How much do you need?

The first task you’re going to want to calculate is the amount of the loan that you’re going require. It’s important to know how much you need so you don’t request too little or too much. If you obtain more money than you actually need you’ll pay more in interest.

Secured vs. unsecured loans

There are two types of personal loans available to people in Canada, secured and unsecured. A secured loan uses part of your property, usually a house or car, as collateral while an unsecured loan isn’t attached to anything you own. Secured loans usually charge less in total fees and interest because the bank can take your property if you stop paying the loan. An unsecured loan creates more risk for the bank so they charge a higher interest rate, but this type of loan is ideal if you don’t own a house or don’t want to risk your vehicle.

Interest – fixed vs. variable rates

Banks also offer two types of interest rates, fixed and variable. Fixed rates usually charge a little higher interest rate because the bank is taking the risk that interest rates will not rise above the rate they’re charging. A variable rate loan puts the risk on the consumer, but if interest rates remain low they can save quite a bit in interest over the lifetime of the loan.

Why do you need the loan?

Once you know which type of loan you want and go to your financial institution, one of the first questions they’re going to ask is the reason for the loan. The bank has an obligation to insure that you’re using the money for a legal purpose, so they require you to explain where the money will be used. Common uses for personal loans include:

  • Consolidating debts
  • Paying for unforeseen bills
  • House repairs
  • Vacations

Scheduling an Appointment

After scheduling an appointment with your bank representative, they will ask for all the details of your loan as well as review your financial information. This ensures that you are using the money for a lawful purpose as well as being able to pay the loan back to the bank.

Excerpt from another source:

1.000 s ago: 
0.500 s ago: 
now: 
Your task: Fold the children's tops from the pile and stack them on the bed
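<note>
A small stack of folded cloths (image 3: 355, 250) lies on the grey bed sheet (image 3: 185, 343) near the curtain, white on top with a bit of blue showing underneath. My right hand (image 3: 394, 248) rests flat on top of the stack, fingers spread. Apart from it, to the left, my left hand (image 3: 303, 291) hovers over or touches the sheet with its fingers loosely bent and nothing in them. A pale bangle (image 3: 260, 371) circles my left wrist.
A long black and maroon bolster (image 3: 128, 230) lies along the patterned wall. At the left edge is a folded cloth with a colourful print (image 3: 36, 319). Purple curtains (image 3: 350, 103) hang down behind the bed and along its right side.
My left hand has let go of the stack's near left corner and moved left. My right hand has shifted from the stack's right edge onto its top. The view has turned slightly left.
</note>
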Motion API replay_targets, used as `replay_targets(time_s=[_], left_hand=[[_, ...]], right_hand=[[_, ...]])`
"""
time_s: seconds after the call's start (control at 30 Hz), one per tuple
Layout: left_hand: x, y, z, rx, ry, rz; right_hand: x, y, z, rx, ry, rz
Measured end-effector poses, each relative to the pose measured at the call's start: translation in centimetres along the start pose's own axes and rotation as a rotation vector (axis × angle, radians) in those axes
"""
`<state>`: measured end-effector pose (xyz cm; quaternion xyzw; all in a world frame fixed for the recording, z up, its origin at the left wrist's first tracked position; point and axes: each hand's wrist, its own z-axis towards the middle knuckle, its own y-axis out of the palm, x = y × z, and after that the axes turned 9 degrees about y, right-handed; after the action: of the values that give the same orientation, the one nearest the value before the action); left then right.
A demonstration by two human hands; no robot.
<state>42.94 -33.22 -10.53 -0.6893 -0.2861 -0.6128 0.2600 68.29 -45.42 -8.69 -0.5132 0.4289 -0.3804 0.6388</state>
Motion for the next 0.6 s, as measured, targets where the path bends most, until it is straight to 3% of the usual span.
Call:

What if I have little or poor credit?

When banks review your finances, they may determine that you’re at higher risk than normal. When this happens you may still be able to acquire a loan, but they may require you to take out insurance on the loan. Then if you’re unable to pay back the loan and default, the insurance company will pay the bank.

Being well prepared before you schedule an appointment with the bank will ensure that the process goes smoothly. A little homework beforehand can not only save you money but avoid unnecessary delays.